Но дети не дают грустить: гости коверкают немецкий, анкерехагенцы — английский и французский, но, несмотря на это, они вполне сносно понимают друг друга, а недоразумения лишь приправляют обед весельем. Дети пастора быстро преодолевают свою робость перед незнакомыми родственниками и вскоре уже испытывают немало удовольствия, отвечая на вопросы, которые задает им, как учитель на экзамене, их знаменитый дядюшка. Тем более что правильный ответ тут же вознаграждается монетой.
— Благодарю тебя за твои хлопоты, кузина Гекуба, — говорит через некоторое время Шлиман, полностью вернувшись на почву реальности, — но курицу с рисом мы можем есть и в Афинах, и в Трое, и в Лондоне. Я приехал к вам, чтобы почувствовать себя дома, и есть я хотел бы то же, что бывало у нас здесь раньше: гречневую кашу, фасоль, густую похлебку, горох с салом, а по торжественным случаям — оладьи. Пить я предпочел бы молоко. В именье нам, наверное, с охотой будут продавать каждый день по целому бидону. Только не кофе и не чай! Они бывали у нас лишь по большим праздникам, а до рождества мы, к сожалению, здесь не пробудем.

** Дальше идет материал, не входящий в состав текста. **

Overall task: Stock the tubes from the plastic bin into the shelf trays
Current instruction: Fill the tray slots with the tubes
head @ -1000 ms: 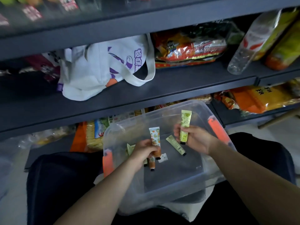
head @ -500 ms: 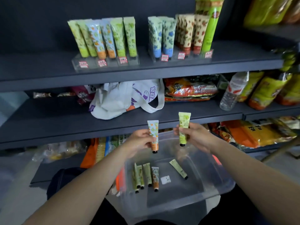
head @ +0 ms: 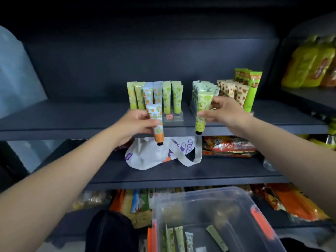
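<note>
Nothing reads clearly: purple characters on the white tote bag [head: 160,153] are blurred; red price tags [head: 169,116] on the tray front are illegible.

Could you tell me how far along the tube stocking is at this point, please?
Partly done. The shelf trays already hold rows of upright tubes. In hand: the left hand holds an orange-capped tube and the right hand a green tube, both raised at the trays, not yet placed. Left: several tubes still lie in the plastic bin.
</note>
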A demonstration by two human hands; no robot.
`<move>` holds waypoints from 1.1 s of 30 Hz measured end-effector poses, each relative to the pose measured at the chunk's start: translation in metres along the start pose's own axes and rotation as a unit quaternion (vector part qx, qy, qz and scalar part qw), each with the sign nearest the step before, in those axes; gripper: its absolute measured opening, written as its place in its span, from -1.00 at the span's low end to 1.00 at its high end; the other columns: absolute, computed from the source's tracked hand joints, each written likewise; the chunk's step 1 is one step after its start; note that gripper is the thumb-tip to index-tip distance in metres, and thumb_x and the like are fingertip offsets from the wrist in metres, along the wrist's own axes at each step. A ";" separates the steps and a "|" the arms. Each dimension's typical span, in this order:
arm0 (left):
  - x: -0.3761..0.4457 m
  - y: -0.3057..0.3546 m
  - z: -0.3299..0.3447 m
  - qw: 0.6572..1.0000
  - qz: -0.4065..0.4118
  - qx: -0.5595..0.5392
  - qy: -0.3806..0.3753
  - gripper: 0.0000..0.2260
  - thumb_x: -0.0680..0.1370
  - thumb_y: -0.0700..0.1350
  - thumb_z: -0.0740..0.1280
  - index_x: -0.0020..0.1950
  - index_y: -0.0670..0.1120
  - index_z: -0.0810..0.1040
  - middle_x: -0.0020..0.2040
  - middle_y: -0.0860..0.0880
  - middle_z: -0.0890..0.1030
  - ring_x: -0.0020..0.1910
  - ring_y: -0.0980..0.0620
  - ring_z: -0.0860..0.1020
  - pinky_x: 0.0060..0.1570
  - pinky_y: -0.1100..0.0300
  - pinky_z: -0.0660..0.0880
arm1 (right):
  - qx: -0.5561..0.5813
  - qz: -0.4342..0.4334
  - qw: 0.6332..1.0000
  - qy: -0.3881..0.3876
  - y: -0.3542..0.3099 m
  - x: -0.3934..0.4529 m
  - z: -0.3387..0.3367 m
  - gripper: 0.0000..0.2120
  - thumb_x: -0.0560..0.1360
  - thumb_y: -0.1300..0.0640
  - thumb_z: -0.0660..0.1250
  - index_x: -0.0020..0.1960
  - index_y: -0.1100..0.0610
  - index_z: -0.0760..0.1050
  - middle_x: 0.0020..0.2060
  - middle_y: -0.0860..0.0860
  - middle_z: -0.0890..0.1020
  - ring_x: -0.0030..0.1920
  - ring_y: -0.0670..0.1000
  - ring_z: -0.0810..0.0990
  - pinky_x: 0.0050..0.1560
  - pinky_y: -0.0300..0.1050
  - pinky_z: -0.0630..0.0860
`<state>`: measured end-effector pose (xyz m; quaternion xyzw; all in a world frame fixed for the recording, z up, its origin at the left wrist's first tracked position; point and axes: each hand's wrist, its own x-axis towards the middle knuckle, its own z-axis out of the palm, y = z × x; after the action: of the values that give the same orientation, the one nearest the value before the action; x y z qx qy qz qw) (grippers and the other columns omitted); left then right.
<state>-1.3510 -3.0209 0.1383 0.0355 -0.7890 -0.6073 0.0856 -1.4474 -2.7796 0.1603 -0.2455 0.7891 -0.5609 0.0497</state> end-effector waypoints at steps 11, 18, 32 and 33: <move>0.070 0.025 -0.099 0.972 0.053 0.020 0.229 -0.89 0.47 -0.29 0.40 -0.13 -0.09 0.55 -0.16 -0.05 0.61 -0.16 0.08 0.59 -0.14 0.29 0.59 | -0.095 -0.034 0.993 0.055 -0.041 0.090 0.023 -0.66 0.36 0.12 0.49 -0.04 0.33 0.48 -0.07 0.31 0.60 0.02 0.30 0.60 0.08 0.25 0.54; 0.106 0.000 -0.112 0.969 0.027 0.046 0.242 -0.87 0.47 -0.30 0.39 0.00 -0.17 0.57 -0.19 -0.05 0.59 -0.18 0.08 0.58 -0.05 0.18 0.56 | -0.128 -0.028 0.991 0.038 -0.024 0.115 0.042 -0.76 0.43 0.18 0.44 -0.04 0.31 0.47 -0.13 0.25 0.60 -0.03 0.26 0.59 0.11 0.17 0.50; 0.126 -0.016 -0.107 0.968 0.018 0.083 0.237 -0.87 0.45 -0.28 0.42 -0.04 -0.11 0.60 -0.22 -0.02 0.60 -0.17 0.02 0.59 -0.07 0.16 0.57 | -0.169 0.000 0.985 -0.012 -0.002 0.127 0.052 -0.82 0.43 0.18 0.44 -0.10 0.26 0.49 -0.27 0.06 0.50 -0.21 0.03 0.47 -0.13 -0.11 0.42; 0.126 -0.015 -0.106 0.968 0.019 0.085 0.236 -0.87 0.45 -0.27 0.43 -0.05 -0.11 0.60 -0.23 -0.02 0.60 -0.18 0.04 0.59 -0.09 0.18 0.56 | -0.170 0.000 0.985 -0.007 -0.002 0.126 0.052 -0.83 0.43 0.18 0.44 -0.15 0.24 0.48 -0.29 0.05 0.48 -0.23 0.02 0.46 -0.17 -0.13 0.39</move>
<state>-1.4568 -3.1458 0.1611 0.1701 -0.7958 -0.5105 0.2779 -1.5390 -2.8806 0.1676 -0.2542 0.8726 -0.4169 0.0125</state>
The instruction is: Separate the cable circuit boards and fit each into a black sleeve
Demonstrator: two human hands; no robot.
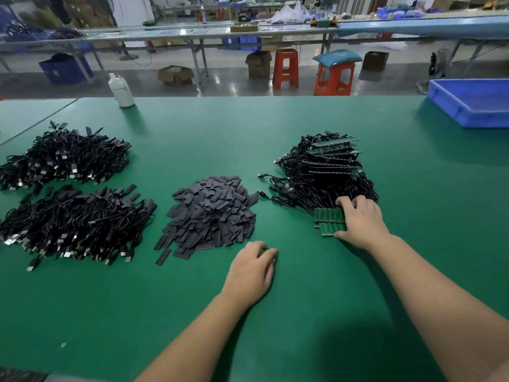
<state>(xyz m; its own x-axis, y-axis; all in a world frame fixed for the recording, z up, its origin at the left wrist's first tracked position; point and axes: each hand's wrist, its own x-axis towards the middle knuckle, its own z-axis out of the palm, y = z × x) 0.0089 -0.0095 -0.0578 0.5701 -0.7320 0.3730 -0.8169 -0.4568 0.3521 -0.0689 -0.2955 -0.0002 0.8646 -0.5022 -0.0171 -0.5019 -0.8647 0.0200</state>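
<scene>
A green panel of joined circuit boards (329,220) lies on the green table at the near edge of a tangle of black cables with more stacked panels (325,166). My right hand (362,219) grips that panel's right side, thumb at its near corner and fingers curled over its far edge. A heap of flat black sleeves (212,213) sits in the middle of the table. My left hand (252,271) rests on the table just near-right of the sleeve heap, fingers loosely curled and holding nothing.
Two piles of sleeved black cables lie at the left, one farther (66,158) and one nearer (74,224). A white bottle (121,91) stands at the table's far edge. A blue tray (473,102) sits at the far right corner.
</scene>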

На следующее утро он встает, как обычно, в четыре, едва лишь среди плюща начинают щебетать птицы. Тихо, чтобы не разбудить Софью, одевается и на цыпочках спускается по лестнице. Беллерофонт, как было договорено, уже оседлал для него старого коня, белого в яблоках.
Цель поездки — озеро Борнзее, куда Шлиман и добирается через добрых полчаса. Жив ли еще старый рыбак Иленфельд? Нет, это, разумеется, невозможно. Разве что жив его сын? Сын жив. На озере, в лодке, они радостно беседуют, пока вдруг, к великому ужасу рыбака, товарищ его детских игр, раздевшись, не прыгает в воду. Что за удовольствие для человека, которому за шестьдесят! Но для Шлимана это и в самом деле огромное удовольствие. Они договариваются, что каждое утро рыбак будет вывозить его на середину озера.